What you need is an environment where human judgment and AI execution can collaborate continuously.
Three Overlooked Problems
In the process of building an AI collaboration platform, three issues kept coming up—and almost no products on the market truly solve them.

1. AI Forgets Everything After Finishing a Task
You had AI analyze a competitor and came up with great insights. The next day you want to continue, and it’s all gone.
You have to re-describe the background, re-explain the context, re-establish consensus.
What’s the most expensive thing in team collaboration? Alignment costs. Every time you have to realign, you’re wasting people’s scarcest resource—attention.
A good collaboration platform needs traceable memory. Not AI remembering on its own—that’s a black box where you don’t know what it remembered or forgot. But white-box memory that humans can see, search, and reference.
Pits you fell into three months ago don’t need to be fallen into again; preferences you’ve corrected AI on don’t need to be retaught every time.
This information shouldn’t exist only in someone’s head, nor be re-fed to AI every single time.
2. Different Tasks Need Different AI, But Switching Costs Are Too High
Claude for coding, GPT for data analysis, DALL-E for image generation.
But in real work, one task often needs multiple AIs working in sequence. You copy一段代码 from Claude, paste it into GPT to write documentation, then feed that document to another AI to generate test cases…
Every switch loses context. Time spent moving things around might exceed the time AI saved you.
A good collaboration platform should have intelligent routing—automatically selecting the most suitable model based on task type, while maintaining context continuity. You just state the requirement; the platform handles the orchestration.
3. AI Only Works When Someone’s Watching
This is the most underestimated problem.
Today’s AI tools are essentially Q&A models—you ask, it answers. You don’t ask, it stops.
But real collaboration doesn’t work that way. Your colleagues don’t sit waiting for your messages before they work—they proactively push things forward, report progress, and align with others.
AI should work the same way.
When a requirement comes in, AI should automatically break it down into tasks, start executing, and ask for your decisions at key checkpoints—rather than waiting for you to feed it instructions one by one.
From humans driving AI to AI driving execution, with humans driving decisions—that’s the core shift in collaboration model.
Back to Basics: What Is Collaboration
At the end of the day, the word “collaboration” has been used so loosely that we’ve forgotten its essence.
Collaboration isn’t you finishing then handing off to me—that’s handoff.
Collaboration isn’t you helping me with something—that’s delegation.
Collaboration is: two people (or person + AI), each leveraging their strengths, continuously aligning, and jointly pushing forward toward the same goal.
This means—
- Both parties have context (knowing why we’re doing this, where we are)
- Both parties have proactivity (not passively waiting for instructions)

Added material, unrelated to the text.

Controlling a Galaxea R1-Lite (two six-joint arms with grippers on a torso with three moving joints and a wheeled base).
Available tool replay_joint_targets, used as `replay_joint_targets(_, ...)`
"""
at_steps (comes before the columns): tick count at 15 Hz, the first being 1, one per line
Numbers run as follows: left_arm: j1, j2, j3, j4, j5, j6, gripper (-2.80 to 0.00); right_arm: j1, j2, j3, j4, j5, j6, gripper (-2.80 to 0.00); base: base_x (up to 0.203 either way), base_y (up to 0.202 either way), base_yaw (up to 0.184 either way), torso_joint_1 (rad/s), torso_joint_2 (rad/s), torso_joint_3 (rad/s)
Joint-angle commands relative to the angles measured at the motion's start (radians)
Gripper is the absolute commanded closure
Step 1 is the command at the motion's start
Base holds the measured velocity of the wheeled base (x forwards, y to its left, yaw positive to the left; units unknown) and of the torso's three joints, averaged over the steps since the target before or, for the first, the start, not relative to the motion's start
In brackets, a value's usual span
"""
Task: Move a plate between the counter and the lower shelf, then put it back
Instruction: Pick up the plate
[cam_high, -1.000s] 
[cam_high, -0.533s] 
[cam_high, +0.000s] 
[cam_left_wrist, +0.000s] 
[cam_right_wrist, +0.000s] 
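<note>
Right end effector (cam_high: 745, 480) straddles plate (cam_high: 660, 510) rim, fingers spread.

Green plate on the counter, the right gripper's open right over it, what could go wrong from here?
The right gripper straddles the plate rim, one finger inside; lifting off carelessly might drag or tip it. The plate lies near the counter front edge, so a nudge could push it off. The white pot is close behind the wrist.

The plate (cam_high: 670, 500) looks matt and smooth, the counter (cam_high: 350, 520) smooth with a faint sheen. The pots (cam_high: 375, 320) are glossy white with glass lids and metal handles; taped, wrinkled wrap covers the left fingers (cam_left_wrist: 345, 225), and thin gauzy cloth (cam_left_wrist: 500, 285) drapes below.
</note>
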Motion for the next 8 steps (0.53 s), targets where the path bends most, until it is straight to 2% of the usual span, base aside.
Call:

- Both parties have memory (conclusions from last discussion don’t need to be rehashed)
Today’s AI tools satisfy execution needs, but they don’t satisfy collaboration needs.
That’s why teams of the future need an AI collaboration platform—not a better tool, but an environment where human judgment and AI execution can truly merge.

Closing Thoughts
After 18 years as an architect, my biggest insight is: technology is never the bottleneck, collaboration is.
No matter how good the technology, if collaboration methods don’t change, you only speed up the old process a bit. It’s like putting a faster horse on a carriage—the road is still crooked.
AI has given us an opportunity to redesign the road.
Not to help you run faster, but to help you replan the route.
The window of opportunity will not stay open for long. During the last electrical revolution, enterprises spent four decades completing organizational adaptation. For the ongoing AI revolution, businesses may only have one or two years.
It is no longer a question of whether transformation should happen, but whether there is enough time to get it done.